3, 11 As beautiful and peaceful as Seattle is, my year there was the most challenging of my career and it’s the scene of my biggest professional failure. And regret. I was brought in to get a situation under control and I failed. Full stop. That happens. While a platitude, I do subscribe to the idea that if you don’t fail sometimes you’re not reaching high enough. Even so, particularly as a younger man, I accepted failure with the same equanimity John McEnroe accepted poor line calls. So when the ship there was going down, instead of standing grim-faced and resolute at the wheel like the Shackleton I’ve always tried to be, I raged and railed like a child. Rather than the disappointment fading over time, as most do, the Seattle scar is constant. Keeping that Jack in the box has been a recurring theme round midnight since the day I left the Emerald City.

 

4 I just heard a very funny bit on NPR about an internal memo from Gates regarding some Microsoft offering he very clearly (and humorously, intentional or not) deemed unworthy.

 

5 I have a trip to Vegas coming up and I simply don’t want to go. The place holds zero appeal for me, yet I’m there every year despite my best attempts not to be.

 

6 Rolling Stone is some sort of symbol for me of the changing of the guard. It was a huge part of youth and now seems inexorably fading away–putting Tsarnaev on the cover a desperate last shot at relevance before the final coda. For me, Rolling Stone says a lot about youth, rebelliousness, counter-culture, alternative views of the world and its events… By extension, dreaming of it could be construed to symbolize aging, being part of the establishment, and a general dulling of the senses if not the intellect.

 

7 As sad as it may be to get intellectual affirmation from yourself via the dreams we script, if Gates did say that I’d drop the mic right there and then.

 

8 9Patience has never been a signature characteristic for me, and pushing from behind is something I’m cautious about because it’s something I’m inclined to do. I’m now much more subtle but no less committed to pursuing the course I feel is best. That said, today, unlike occasions of the past, I’ll take a different route if that’s the one agreed upon by the group to see who’s right if nothing else.

 

10  This is very much my modus operandi.
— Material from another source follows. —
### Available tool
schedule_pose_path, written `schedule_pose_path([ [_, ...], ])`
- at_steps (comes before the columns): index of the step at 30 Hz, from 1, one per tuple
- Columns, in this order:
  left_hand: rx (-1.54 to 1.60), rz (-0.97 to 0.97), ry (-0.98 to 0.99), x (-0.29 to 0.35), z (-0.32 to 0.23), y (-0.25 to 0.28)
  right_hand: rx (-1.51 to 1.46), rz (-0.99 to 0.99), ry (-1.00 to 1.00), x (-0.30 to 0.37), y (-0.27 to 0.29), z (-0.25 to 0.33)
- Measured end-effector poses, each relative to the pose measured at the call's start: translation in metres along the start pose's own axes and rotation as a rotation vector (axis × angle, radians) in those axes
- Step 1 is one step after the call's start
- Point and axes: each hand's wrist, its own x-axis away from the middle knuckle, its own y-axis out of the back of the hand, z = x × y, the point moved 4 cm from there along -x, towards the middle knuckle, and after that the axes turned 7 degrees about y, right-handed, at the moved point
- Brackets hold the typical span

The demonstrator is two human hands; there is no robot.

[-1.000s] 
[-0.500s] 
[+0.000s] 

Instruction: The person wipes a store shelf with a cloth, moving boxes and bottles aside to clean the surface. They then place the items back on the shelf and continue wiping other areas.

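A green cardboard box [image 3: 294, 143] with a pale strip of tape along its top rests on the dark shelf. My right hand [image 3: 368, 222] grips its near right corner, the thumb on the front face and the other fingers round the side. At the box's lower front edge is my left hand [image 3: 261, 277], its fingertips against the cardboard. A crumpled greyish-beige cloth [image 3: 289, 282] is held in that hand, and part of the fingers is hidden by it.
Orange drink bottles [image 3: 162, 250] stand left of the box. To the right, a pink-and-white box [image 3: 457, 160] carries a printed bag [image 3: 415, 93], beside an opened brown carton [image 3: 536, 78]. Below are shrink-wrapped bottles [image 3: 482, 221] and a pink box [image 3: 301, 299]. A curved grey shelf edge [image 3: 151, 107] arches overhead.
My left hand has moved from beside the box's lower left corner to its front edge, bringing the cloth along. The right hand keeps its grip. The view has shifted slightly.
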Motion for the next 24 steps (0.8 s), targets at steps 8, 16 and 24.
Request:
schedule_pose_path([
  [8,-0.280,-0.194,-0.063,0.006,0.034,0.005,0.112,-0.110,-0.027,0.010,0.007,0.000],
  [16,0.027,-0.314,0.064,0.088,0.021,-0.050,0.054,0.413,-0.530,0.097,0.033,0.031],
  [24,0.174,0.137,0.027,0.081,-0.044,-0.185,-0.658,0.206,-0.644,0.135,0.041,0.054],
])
I remember my favorite high school English teacher lecturing on Ode on a Grecian Urn by putting a waste paper basket on his desk and having us all stand up and walk around it, viewing it from every possible vantage, as the author would have regarded the urn in question. It’s a good lesson. Things generally end poorly in my experience when the Listen-Think-Speak-Act pattern gets out of that sequence.

 

SO there you have it. The remains of the day become the plot of the night.

 

NB

12 After the Gates dream I had a bizarre sequence of flying down something like a runway. No plane. Possibly on a winged dog. We took off just at the edge of a body of water similar to the way planes do at Logan or LaGuardia airports. I flew a hundred yards or so before landing in three feet of guck. I limped back to shore, dazed.

 

Freud said dreams are the “royal road to the unconscious.” Let him figure this one out.